## AIM OF THE TASK
After reading the entries below, copy word for word the lines from the first through the line containing "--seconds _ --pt", and stop there.

EXTRACTED INFORMATION section start

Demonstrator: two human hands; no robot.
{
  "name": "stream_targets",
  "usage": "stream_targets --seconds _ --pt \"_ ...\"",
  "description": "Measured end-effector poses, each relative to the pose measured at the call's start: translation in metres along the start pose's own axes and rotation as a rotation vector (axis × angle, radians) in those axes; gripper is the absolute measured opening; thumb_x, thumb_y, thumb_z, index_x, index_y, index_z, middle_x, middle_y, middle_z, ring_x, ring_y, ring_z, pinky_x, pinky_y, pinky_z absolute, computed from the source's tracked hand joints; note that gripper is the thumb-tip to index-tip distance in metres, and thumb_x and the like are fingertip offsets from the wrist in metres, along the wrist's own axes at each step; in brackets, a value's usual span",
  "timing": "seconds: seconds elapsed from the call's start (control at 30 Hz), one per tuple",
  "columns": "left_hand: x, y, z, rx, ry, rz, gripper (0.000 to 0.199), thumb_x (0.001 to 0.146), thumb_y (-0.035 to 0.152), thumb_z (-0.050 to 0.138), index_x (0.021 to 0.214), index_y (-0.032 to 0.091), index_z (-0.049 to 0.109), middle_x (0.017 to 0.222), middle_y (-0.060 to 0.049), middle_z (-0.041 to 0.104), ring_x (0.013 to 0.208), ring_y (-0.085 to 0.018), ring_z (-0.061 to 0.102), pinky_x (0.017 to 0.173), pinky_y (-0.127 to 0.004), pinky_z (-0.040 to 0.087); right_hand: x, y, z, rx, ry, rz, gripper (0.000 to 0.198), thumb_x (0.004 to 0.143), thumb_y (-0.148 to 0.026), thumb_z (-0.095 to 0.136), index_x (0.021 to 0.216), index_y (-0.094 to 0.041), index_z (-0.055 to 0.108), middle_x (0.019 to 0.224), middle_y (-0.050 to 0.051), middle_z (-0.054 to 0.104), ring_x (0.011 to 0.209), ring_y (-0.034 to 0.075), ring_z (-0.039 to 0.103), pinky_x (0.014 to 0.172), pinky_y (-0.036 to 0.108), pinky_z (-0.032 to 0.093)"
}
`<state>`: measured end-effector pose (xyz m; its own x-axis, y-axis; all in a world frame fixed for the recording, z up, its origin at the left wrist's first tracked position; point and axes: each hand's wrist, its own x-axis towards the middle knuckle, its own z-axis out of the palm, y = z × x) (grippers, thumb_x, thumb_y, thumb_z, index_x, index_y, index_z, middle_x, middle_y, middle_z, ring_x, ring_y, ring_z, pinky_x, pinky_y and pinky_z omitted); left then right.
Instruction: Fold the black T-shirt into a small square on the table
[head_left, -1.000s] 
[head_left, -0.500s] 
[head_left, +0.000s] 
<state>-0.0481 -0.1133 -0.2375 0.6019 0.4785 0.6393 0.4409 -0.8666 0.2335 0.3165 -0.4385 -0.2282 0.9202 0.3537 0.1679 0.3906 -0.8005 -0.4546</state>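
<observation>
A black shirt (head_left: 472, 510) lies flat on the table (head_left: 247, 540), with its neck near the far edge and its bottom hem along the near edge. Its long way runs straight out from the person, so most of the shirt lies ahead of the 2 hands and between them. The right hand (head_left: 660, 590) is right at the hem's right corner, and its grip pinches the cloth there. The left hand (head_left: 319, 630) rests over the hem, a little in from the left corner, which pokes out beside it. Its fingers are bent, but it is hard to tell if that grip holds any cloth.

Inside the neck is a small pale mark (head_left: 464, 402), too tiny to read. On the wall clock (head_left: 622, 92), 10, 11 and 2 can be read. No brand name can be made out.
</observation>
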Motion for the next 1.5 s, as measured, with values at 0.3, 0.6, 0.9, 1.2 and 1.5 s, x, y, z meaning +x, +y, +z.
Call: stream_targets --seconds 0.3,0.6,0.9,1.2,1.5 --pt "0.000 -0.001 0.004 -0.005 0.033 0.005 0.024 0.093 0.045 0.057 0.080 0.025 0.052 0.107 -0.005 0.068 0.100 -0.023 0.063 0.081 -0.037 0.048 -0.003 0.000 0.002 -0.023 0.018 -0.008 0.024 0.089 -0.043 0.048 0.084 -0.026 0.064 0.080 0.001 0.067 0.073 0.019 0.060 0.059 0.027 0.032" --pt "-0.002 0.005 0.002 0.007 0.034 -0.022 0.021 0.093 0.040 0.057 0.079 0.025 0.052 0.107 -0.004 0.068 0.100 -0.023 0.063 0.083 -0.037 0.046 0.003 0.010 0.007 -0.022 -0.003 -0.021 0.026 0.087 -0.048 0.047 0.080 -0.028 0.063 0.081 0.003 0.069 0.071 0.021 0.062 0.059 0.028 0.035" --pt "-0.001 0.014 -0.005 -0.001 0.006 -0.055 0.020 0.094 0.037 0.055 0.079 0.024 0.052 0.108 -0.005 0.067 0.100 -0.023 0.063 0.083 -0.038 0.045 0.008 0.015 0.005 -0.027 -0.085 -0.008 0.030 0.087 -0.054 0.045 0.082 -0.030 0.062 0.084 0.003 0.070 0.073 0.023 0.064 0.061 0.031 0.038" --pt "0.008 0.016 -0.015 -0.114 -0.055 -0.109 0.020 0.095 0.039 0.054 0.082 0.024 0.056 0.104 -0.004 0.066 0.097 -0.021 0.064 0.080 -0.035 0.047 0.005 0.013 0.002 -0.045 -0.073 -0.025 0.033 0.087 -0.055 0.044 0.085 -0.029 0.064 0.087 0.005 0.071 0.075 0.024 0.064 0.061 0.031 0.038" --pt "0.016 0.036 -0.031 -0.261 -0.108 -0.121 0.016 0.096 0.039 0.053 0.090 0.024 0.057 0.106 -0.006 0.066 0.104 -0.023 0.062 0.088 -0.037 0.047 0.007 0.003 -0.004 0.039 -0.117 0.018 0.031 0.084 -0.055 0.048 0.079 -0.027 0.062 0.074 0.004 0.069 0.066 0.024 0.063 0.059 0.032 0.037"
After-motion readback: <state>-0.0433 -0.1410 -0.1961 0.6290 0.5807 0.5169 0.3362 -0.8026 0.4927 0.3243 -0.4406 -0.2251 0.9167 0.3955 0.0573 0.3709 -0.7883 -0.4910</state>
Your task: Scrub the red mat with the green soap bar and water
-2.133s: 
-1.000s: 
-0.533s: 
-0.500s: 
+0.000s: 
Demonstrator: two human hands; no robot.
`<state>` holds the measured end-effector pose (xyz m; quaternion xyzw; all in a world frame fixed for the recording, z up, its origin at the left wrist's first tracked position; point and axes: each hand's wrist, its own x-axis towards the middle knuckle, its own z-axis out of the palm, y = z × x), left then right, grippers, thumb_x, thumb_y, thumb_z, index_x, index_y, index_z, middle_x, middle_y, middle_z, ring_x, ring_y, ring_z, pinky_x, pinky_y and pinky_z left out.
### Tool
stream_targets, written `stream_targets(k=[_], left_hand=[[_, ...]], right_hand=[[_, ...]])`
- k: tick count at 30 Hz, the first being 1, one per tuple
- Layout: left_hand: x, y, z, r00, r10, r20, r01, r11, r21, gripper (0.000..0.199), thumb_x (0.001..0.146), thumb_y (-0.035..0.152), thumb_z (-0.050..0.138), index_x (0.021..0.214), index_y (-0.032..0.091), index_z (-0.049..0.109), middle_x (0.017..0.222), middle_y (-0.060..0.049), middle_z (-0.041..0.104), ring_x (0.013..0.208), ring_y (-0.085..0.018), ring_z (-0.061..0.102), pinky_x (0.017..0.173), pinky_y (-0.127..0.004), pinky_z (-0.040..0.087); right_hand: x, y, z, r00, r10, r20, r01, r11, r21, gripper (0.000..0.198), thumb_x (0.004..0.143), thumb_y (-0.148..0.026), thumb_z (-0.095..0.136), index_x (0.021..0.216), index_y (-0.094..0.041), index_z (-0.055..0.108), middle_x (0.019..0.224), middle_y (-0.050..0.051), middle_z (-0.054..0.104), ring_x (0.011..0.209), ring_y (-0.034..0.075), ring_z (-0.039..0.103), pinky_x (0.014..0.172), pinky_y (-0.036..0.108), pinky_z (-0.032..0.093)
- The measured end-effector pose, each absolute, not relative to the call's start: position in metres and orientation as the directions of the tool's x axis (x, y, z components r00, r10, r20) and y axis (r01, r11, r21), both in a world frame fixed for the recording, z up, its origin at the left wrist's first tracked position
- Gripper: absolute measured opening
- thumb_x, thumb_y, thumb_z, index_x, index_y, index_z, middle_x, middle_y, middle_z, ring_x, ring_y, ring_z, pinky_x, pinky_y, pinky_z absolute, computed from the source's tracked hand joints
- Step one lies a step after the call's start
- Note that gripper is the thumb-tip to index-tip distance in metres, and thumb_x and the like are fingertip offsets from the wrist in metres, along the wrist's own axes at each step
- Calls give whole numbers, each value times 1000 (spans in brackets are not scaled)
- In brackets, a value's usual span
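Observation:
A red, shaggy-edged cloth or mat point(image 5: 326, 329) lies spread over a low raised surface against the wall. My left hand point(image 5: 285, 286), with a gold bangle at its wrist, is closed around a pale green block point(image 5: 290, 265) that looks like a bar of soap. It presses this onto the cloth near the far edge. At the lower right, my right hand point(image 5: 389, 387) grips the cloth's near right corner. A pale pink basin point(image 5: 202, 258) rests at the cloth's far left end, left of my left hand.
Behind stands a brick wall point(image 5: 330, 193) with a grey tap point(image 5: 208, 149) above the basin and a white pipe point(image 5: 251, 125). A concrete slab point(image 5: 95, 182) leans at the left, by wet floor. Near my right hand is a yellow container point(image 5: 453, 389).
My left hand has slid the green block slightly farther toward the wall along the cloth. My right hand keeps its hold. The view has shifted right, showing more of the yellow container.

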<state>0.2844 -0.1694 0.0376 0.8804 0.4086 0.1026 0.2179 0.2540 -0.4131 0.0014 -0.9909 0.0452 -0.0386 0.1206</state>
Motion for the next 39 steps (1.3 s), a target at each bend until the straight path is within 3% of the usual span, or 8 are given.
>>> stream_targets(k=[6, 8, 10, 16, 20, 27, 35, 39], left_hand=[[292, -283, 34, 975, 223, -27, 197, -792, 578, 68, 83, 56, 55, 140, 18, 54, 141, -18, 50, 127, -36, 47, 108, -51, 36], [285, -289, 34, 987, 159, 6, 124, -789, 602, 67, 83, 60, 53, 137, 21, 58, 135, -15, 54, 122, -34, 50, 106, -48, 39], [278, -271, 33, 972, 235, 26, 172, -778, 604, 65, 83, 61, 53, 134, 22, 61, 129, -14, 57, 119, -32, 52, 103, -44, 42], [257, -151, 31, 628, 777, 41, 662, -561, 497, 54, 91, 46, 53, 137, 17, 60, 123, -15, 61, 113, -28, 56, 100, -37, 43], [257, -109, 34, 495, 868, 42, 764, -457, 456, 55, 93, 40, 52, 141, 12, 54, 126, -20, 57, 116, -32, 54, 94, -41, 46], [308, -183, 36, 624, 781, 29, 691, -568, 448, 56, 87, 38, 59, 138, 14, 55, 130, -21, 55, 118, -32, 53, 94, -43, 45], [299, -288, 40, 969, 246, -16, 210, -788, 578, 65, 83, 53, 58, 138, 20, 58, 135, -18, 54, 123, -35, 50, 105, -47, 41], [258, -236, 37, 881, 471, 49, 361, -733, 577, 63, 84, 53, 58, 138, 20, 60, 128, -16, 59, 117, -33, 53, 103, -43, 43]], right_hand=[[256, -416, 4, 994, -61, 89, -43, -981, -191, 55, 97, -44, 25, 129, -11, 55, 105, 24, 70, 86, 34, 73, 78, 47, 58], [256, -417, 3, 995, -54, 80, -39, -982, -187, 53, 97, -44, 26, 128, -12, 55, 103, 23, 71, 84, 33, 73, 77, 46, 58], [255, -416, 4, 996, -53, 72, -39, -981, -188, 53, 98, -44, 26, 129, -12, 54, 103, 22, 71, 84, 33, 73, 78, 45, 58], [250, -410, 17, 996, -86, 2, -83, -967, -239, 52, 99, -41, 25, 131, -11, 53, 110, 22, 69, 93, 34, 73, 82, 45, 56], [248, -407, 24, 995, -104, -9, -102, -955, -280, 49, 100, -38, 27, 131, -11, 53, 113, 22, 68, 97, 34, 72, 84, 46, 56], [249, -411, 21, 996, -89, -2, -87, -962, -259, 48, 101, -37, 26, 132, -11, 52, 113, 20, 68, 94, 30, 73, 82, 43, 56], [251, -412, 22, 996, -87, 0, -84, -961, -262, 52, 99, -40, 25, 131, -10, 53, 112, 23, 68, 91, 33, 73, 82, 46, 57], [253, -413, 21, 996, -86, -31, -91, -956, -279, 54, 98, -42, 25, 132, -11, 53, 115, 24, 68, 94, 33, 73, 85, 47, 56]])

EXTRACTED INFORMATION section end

## OUTPUT OF THE EXERCISE
Demonstrator: two human hands; no robot.
{
  "name": "stream_targets",
  "usage": "stream_targets --seconds _ --pt \"_ ...\"",

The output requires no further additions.